Why did the rapper go to the zoo?
To study the FLOW of the WILD.
Why did the rapper go to the zoo?
To study the FLOW of the WILD.
Why did the rapper become a pilot?
Because he wanted to take his flow to new heights!
What’s a rapper's favorite type of weather?
When it's Coolio!
What do you call a rapper who loves gardening?
Dr. Dre-seed.
Why did the rapper cross the road?
To get to the other side of the TRACK.
Why did the rapper become a beekeeper?
Because he wanted to make some HONEY FLOWS.
What did the rapper say to the ATM?
"Show me the money, or I'll drop a BEAT!"
What do you call a rapper who's also a doctor?
Dr. Dre.
Why do rappers make great fishermen?
They always have the best HOOKS.
How do you know a rapper is ready to cook?
He drops the beet.
What do you call a rapper who can’t rhyme?
Unemployed.
Why don't rappers ever get lost?
Because they always have BARS on their GPS.

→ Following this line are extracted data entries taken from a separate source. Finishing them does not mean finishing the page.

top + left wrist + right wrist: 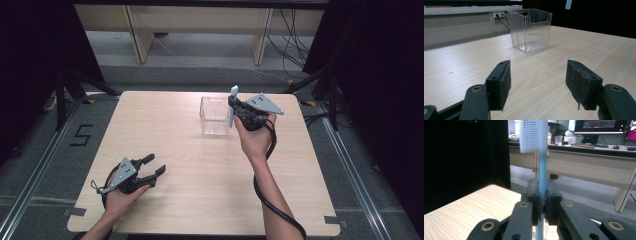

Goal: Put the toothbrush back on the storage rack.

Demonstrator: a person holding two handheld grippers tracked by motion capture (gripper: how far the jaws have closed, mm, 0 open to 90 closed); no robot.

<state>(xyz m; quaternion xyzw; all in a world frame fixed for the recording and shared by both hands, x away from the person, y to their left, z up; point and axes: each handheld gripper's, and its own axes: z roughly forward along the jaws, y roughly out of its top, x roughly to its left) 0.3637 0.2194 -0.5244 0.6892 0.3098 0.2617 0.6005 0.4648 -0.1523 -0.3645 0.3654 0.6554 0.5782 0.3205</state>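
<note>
A clear ribbed plastic container [215, 116] stands upright on the light wooden desk [190, 150], toward the far side and a little right of the middle. The right gripper [235, 111] sits just beside the container's right wall, held above the desk by the right hand [256, 137], whose forearm reaches in from the near edge with the black cable trailing down along it. Its fingers [534, 195] are clamped on the handle of a light-blue toothbrush [542, 170], which stands upright — white bristle head on top, the handle running down between the pads. In the high view the toothbrush [232, 106] rises next to the container's right rim; whether it touches the wall cannot be told.

The left gripper [152, 166] rests low at the near left of the desk, well apart from the container, with the left hand [120, 197] wrapped round its body. Its fingers [501, 82] stand wide apart with only bare desk between them — they point across the desk toward the container [530, 30]. Beyond the desk's far edge run pale benches and loose cables on the floor; dark curtains close off both sides.
</note>
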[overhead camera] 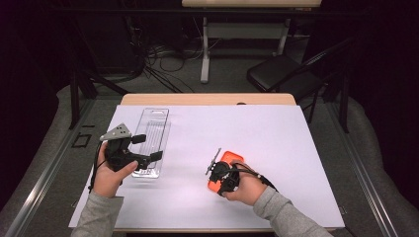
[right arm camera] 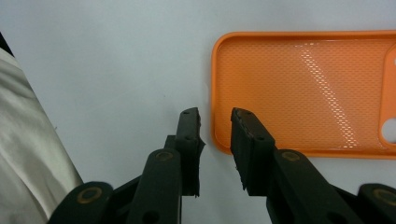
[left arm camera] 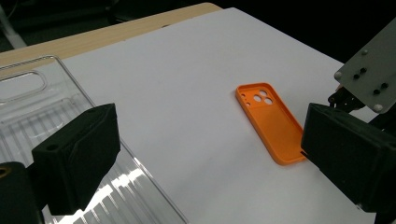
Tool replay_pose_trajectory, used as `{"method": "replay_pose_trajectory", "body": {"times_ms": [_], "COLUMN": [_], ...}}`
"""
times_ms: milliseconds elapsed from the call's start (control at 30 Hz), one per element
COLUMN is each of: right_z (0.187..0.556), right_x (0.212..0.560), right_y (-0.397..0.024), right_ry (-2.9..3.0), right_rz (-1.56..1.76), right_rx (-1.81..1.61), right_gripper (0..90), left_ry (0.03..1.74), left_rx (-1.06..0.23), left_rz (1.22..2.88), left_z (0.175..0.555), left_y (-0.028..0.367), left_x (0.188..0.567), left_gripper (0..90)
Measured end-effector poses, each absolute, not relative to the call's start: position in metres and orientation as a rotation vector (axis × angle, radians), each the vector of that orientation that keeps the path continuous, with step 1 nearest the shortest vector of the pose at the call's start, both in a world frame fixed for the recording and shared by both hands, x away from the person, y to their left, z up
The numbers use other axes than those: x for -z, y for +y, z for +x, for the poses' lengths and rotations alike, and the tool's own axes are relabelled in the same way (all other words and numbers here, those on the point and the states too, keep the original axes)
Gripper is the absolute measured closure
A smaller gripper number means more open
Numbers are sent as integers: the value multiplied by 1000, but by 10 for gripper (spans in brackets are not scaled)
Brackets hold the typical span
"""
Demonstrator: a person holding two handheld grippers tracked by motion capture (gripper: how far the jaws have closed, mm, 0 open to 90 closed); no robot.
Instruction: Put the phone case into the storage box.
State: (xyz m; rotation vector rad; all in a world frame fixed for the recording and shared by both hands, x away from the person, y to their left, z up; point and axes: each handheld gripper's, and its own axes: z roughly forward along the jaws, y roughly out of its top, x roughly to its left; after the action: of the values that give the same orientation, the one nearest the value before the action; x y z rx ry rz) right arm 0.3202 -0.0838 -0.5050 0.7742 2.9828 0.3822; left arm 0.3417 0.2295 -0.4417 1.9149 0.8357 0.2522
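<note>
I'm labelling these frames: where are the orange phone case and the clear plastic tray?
orange phone case (left arm camera: 273, 122): left gripper view, middle of its inner face.
clear plastic tray (overhead camera: 154, 129): high view, ribbed floor near its far end.

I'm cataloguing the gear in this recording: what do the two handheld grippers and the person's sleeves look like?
Both are black two-jaw tools. The left gripper has blocky black pads and a grey three-cornered plate on top. The right gripper has slim flat jaws on linked arms with brass-coloured pivots, and a black cable trailing back. The sleeves are light grey.
</note>
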Motion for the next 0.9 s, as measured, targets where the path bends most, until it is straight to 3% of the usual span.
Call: {"method": "replay_pose_trajectory", "body": {"times_ms": [900], "right_z": [324], "right_x": [524], "right_y": [-76], "right_ry": [3017], "right_rz": [732], "right_rx": [-293], "right_gripper": [813], "left_ry": [850], "left_rx": [-249], "left_rz": [1915], "left_z": [343], "left_y": [232], "left_x": [443], "left_gripper": [46]}}
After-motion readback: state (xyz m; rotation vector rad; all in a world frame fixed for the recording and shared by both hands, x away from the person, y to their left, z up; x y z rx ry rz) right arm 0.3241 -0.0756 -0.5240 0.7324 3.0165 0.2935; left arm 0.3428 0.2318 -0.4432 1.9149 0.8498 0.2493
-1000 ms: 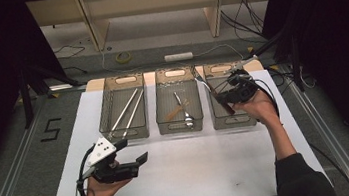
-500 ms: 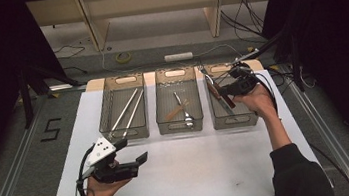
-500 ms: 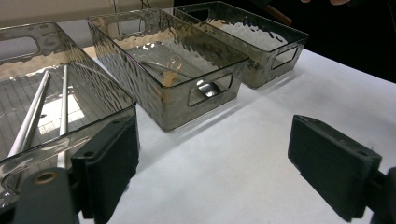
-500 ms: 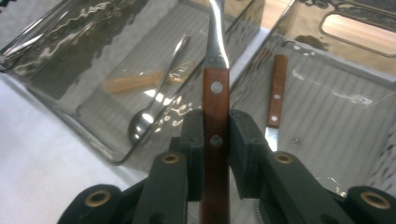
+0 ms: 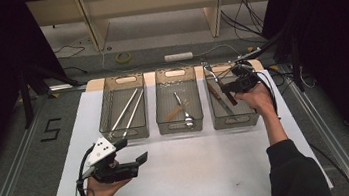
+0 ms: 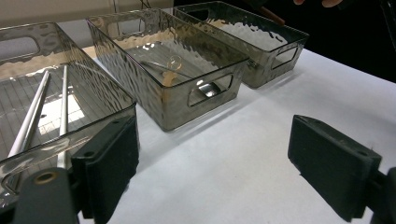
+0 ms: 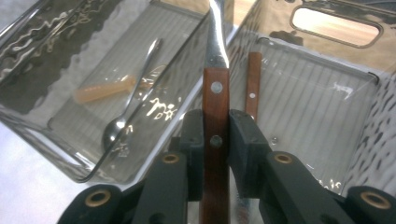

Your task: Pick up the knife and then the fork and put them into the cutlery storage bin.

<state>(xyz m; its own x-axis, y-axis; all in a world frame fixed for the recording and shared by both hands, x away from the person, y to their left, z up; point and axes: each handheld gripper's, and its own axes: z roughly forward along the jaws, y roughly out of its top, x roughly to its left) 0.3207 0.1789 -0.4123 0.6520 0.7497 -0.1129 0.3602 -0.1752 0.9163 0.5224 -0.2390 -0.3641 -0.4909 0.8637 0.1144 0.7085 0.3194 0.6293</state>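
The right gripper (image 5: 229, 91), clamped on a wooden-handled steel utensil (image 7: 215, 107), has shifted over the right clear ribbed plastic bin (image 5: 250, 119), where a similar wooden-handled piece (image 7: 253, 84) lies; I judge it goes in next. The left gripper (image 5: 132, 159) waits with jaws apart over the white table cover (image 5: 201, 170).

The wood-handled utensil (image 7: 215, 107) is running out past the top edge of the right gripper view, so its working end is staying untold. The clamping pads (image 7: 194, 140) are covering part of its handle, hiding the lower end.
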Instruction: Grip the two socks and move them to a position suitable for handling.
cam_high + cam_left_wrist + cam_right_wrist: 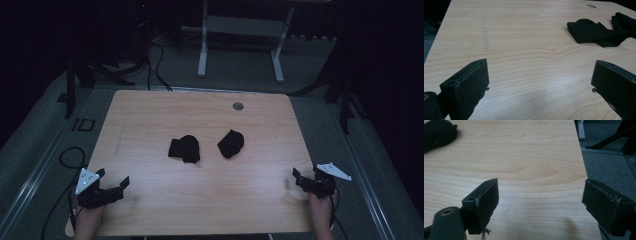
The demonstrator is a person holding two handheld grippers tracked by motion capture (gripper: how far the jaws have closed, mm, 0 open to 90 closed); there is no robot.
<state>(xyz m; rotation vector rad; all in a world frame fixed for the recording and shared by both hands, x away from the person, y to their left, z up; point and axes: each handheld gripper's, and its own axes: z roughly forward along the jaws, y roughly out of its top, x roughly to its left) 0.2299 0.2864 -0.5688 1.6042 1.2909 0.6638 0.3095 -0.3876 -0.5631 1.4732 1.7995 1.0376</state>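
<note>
Two bundles of black cloth lie near the middle of the wooden table: a folded one on the left and a rounder one to its right. My left gripper rests at the table's near left corner, open, with nothing between its jaws. My right gripper sits at the near right edge, also open and empty. In the left gripper view, bare wood lies between the wide-apart jaws of the left gripper, with the folded cloth and the rounder cloth far ahead. The right gripper faces bare wood, the rounder cloth off at the upper left.
A round grey grommet is set in the table near its far edge. A white desk frame stands on the floor beyond. Black cables trail on the floor at the left. The table's right edge drops to grey carpet.
</note>
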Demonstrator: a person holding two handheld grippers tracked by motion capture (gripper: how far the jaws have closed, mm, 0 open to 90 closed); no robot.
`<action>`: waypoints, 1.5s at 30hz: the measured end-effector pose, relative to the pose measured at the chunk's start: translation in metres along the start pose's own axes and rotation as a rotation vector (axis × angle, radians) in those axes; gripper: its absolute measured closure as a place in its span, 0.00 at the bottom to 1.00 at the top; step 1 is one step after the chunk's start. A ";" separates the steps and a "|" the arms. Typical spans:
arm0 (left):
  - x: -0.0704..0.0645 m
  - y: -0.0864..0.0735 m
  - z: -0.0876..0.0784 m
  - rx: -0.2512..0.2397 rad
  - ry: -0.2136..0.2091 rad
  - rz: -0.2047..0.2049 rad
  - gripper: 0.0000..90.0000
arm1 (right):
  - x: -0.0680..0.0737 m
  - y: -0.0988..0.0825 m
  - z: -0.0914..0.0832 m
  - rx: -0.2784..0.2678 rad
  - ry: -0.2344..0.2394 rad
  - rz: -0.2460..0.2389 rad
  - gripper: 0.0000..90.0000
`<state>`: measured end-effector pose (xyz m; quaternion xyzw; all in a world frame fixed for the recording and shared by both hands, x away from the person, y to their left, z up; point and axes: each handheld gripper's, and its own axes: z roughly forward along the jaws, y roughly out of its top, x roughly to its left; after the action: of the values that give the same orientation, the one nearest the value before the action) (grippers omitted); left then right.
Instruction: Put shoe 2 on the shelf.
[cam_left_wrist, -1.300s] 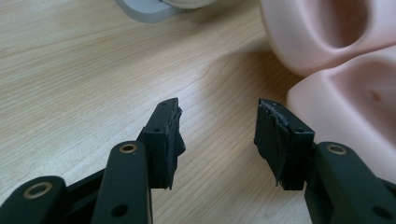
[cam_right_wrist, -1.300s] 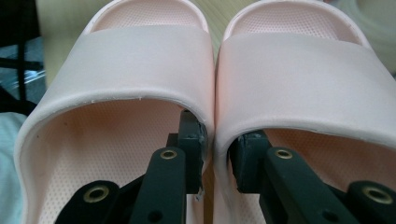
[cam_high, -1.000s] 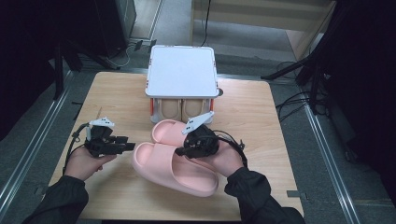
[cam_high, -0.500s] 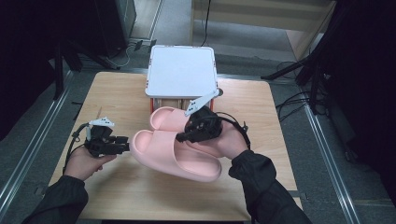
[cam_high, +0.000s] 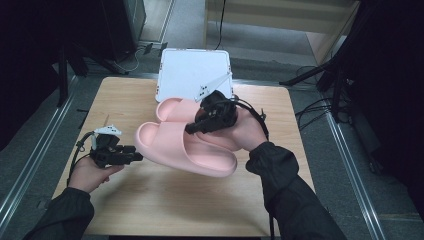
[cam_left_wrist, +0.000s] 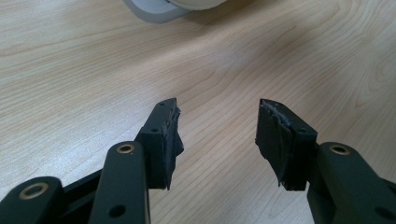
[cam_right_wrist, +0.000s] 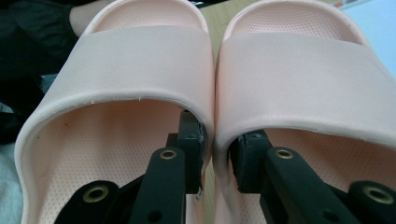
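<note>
Two pink slippers (cam_high: 187, 147) here, soft moulded foam by the look of it, smooth broad straps and a finely dimpled footbed, rounded at every edge. The right gripper (cam_high: 196, 126) has them pinched together: in the right gripper view one jaw sits inside each slipper (cam_right_wrist: 140, 65), the two inner side walls pressed between the pads. In the high view the pair hangs above the pale wooden table (cam_high: 150, 210), around its middle, the nearer slipper tilted with its toe to the left.

Over on the near left, the left gripper (cam_high: 137, 156) is held low over the table, jaws standing wide with nothing between them; its torn black pads (cam_left_wrist: 170, 135) show above bare, fine-grained wood.

At the far edge of the table stands a white square box (cam_high: 192, 75), flat lid on top, contents hidden. Its rounded grey corner peeks into the left gripper view. A black cable trails from the right gripper over the person's wrist.
</note>
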<state>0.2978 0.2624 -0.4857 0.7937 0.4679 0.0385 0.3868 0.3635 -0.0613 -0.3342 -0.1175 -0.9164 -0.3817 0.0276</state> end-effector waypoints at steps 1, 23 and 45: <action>0.000 0.000 0.000 -0.001 -0.003 0.001 0.54 | -0.001 0.003 -0.002 -0.005 0.002 -0.001 0.85; -0.004 0.007 0.006 0.009 -0.024 0.030 0.53 | -0.049 0.073 -0.024 -0.025 -0.262 0.191 0.85; -0.019 0.036 0.036 0.068 -0.079 0.130 0.53 | -0.109 0.096 0.004 -0.090 -0.701 0.557 0.85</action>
<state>0.3281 0.2178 -0.4815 0.8359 0.4010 0.0163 0.3745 0.4924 -0.0139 -0.2859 -0.4829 -0.7865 -0.3361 -0.1879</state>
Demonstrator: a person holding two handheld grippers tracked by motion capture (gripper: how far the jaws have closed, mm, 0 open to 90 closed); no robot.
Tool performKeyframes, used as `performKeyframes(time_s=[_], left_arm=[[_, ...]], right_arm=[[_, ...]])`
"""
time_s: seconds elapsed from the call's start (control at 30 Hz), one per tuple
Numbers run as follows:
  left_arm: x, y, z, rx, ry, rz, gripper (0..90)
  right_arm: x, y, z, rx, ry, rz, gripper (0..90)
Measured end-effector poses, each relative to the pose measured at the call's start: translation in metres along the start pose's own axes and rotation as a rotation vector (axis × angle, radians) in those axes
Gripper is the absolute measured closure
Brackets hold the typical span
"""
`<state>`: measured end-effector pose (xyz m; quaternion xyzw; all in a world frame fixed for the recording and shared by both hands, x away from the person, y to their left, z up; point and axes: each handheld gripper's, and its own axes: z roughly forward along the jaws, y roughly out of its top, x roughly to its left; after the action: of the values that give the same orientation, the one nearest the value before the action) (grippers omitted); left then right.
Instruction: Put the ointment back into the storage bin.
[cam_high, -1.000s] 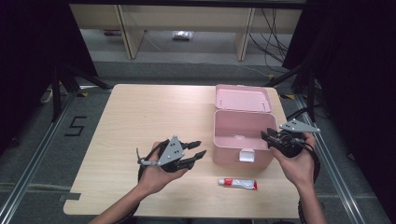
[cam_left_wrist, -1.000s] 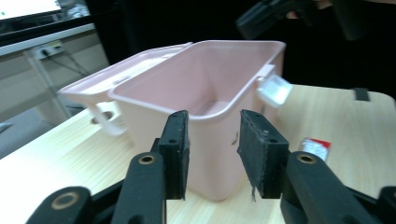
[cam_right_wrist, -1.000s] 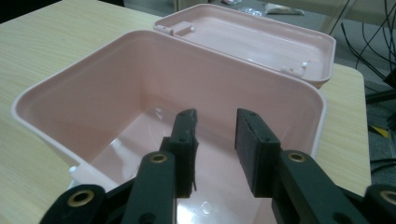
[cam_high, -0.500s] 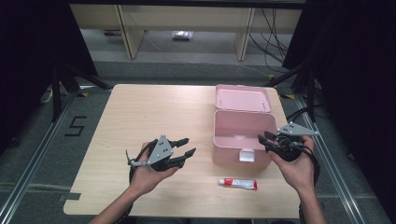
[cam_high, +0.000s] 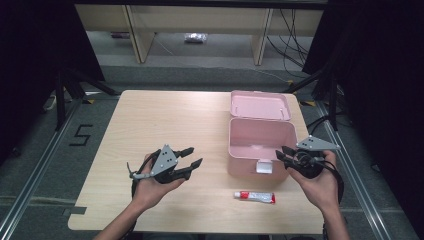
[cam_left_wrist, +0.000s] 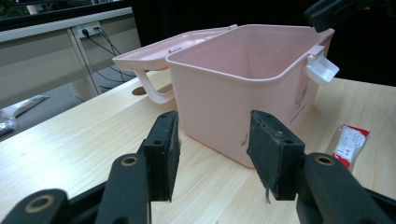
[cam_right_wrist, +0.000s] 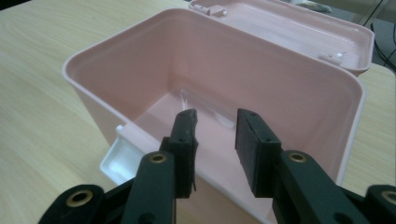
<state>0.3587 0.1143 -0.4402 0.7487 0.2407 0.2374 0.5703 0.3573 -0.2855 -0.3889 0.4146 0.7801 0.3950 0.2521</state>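
Note:
An open pink box (cam_high: 250, 167) stands on the right half of the table, its lid (cam_high: 260, 105) folded back and a white latch (cam_high: 264, 167) on the front wall. The box is empty inside (cam_right_wrist: 154, 79). A red and white tube (cam_high: 255, 197) lies in front of it. My left gripper (cam_high: 192, 156) is held left of the box, pointing at its wall (cam_left_wrist: 219, 93). Its jaws have just been opening and nothing is between them (cam_left_wrist: 214, 140). My right gripper (cam_high: 281, 153) hovers at the box's front right corner, open, having closed a little, with nothing held (cam_right_wrist: 215, 130).
The wooden table (cam_high: 150, 120) has bare room on its left half and along the near edge. The tube (cam_left_wrist: 350, 142) lies right of my left jaws. Shelving and cables stand beyond the far edge. Dark curtains flank both sides.
My left hand has drifted left, away from the box, and its jaws have spread wider. The right hand has stayed almost in place.

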Motion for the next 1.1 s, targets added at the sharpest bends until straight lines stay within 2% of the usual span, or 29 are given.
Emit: performKeyframes(time_s=[0.07, 0.1, 0.13, 0.17, 0.2, 0.23, 0.27, 0.3, 0.47, 0.5, 0.53, 0.57, 0.6, 0.63, 0.67, 0.7, 0.73, 0.83, 0.93, 1.0, 1.03, 1.1], left_arm=[[0.002, 0.0, -0.002, -0.007, 0.011, 0.002, 52.8], [0.002, 0.0, -0.002, -0.012, 0.013, -0.002, 52.7], [0.002, 0.0, -0.002, -0.012, 0.014, -0.003, 52.6], [0.002, 0.0, -0.002, -0.013, 0.014, -0.003, 52.6], [0.002, -0.001, -0.001, -0.017, 0.013, -0.002, 52.5], [0.002, -0.001, -0.001, -0.02, 0.013, -0.003, 52.5], [0.003, -0.001, -0.001, -0.009, 0.018, -0.001, 52.4], [0.003, -0.001, -0.001, -0.009, 0.019, -0.004, 52.4], [0.002, -0.002, -0.001, -0.007, 0.019, -0.002, 52.1], [0.002, -0.003, -0.001, -0.008, 0.018, -0.005, 52.1], [0.002, -0.003, -0.001, -0.007, 0.017, -0.006, 52.0], [0.002, -0.004, 0.0, -0.019, 0.012, -0.009, 52.1], [0.002, -0.004, -0.002, -0.001, 0.019, -0.005, 52.1], [0.002, -0.004, -0.001, -0.002, 0.018, -0.005, 52.1], [0.002, -0.005, -0.001, -0.001, 0.018, -0.004, 52.1], [0.003, -0.005, -0.001, -0.002, 0.018, -0.005, 52.1], [0.003, -0.005, -0.001, -0.002, 0.018, -0.007, 52.1], [0.002, -0.006, -0.001, 0.002, 0.017, -0.007, 52.1], [0.002, -0.006, 0.001, -0.01, 0.01, -0.008, 52.1], [0.002, -0.006, 0.001, -0.01, 0.01, -0.009, 52.1], [0.002, -0.005, 0.0, 0.004, 0.016, -0.006, 52.1], [0.001, -0.006, 0.0, 0.004, 0.014, -0.007, 52.1]], right_arm=[[0.002, 0.0, -0.002, 0.011, 0.012, -0.007, 69.2], [0.005, -0.001, -0.003, 0.03, 0.024, 0.019, 69.2], [0.004, -0.002, -0.003, 0.016, 0.015, -0.025, 69.3], [0.006, -0.002, -0.004, 0.031, 0.031, -0.011, 69.2], [0.006, -0.002, -0.005, 0.028, 0.037, -0.023, 69.3], [0.009, -0.003, -0.006, 0.041, 0.05, 0.004, 69.2], [0.01, -0.003, -0.007, 0.043, 0.054, -0.002, 69.2], [0.008, -0.003, -0.007, 0.032, 0.049, -0.041, 69.2], [0.017, -0.004, -0.013, 0.063, 0.078, -0.019, 68.8], [0.016, -0.004, -0.013, 0.058, 0.081, -0.05, 68.6], [0.017, -0.004, -0.013, 0.057, 0.09, -0.057, 68.4], [0.019, -0.004, -0.014, 0.065, 0.088, -0.053, 68.2], [0.022, -0.005, -0.016, 0.07, 0.09, -0.029, 67.9], [0.021, -0.006, -0.015, 0.064, 0.096, -0.073, 67.8], [0.022, -0.006, -0.015, 0.063, 0.097, -0.073, 67.7], [0.024, -0.007, -0.017, 0.076, 0.095, -0.055, 67.6], [0.023, -0.008, -0.017, 0.069, 0.095, -0.086, 67.5], [0.024, -0.009, -0.018, 0.071, 0.097, -0.097, 67.2], [0.026, -0.011, -0.02, 0.084, 0.1, -0.082, 67.0], [0.025, -0.011, -0.021, 0.075, 0.097, -0.115, 67.0], [0.028, -0.012, -0.022, 0.083, 0.103, -0.09, 67.0], [0.027, -0.013, -0.022, 0.089, 0.113, -0.115, 66.9]])
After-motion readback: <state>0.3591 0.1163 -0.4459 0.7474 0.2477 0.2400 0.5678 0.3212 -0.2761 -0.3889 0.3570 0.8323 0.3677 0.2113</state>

Why don’t rappers ever get cold?
Because they have so many fans!
Why can’t kids with cancer have anal sex?
Because they have cancer.
Penis when sussy; bum bum bum bum bum bum bum bud buh dum boo dum dum dum dum dum dum dum dum bfrhgtjkg buygubukbjkuhkbjub. AMOGUS (sus).
What do sea turtles and lesbians have in common?
They both choke on plastic.
What do you call me?
Chinese?
I was going home and 3 guys came up to me: an Italian, a Black guy, and a Spanish guy. They said, "You should be a proud brother, your sister knows her meats." I didn't know what they were talking about. They said, "Your sister won a trophy, you will see it when you get home." I went home. My sister said, "Look, I won a trophy by knowing my meats." I said, "What do you mean?" She said, "Well, 3 guys blindfolded me and I gave them a blowjob, each one of them, and I guessed which flavor it was. I was right all the time, that's how I won my trophy." As a big brother, I couldn't be any prouder.
What is the difference between shroud and a shroud imposter?
Shroud uses reddit, and the imposter uses WJE.
Reddit king and q, I really dgaf what you say, you guys are practically obsessed with me cuz ur leaving hate comments on almost all my jokes, so stop. You're obviously gonna look bad if you just insult meh jokes.
If you guys dont like my jokes, you can just dislike and not leave a comment, ok?
I lent my calculator to a friend. He is using it to this day.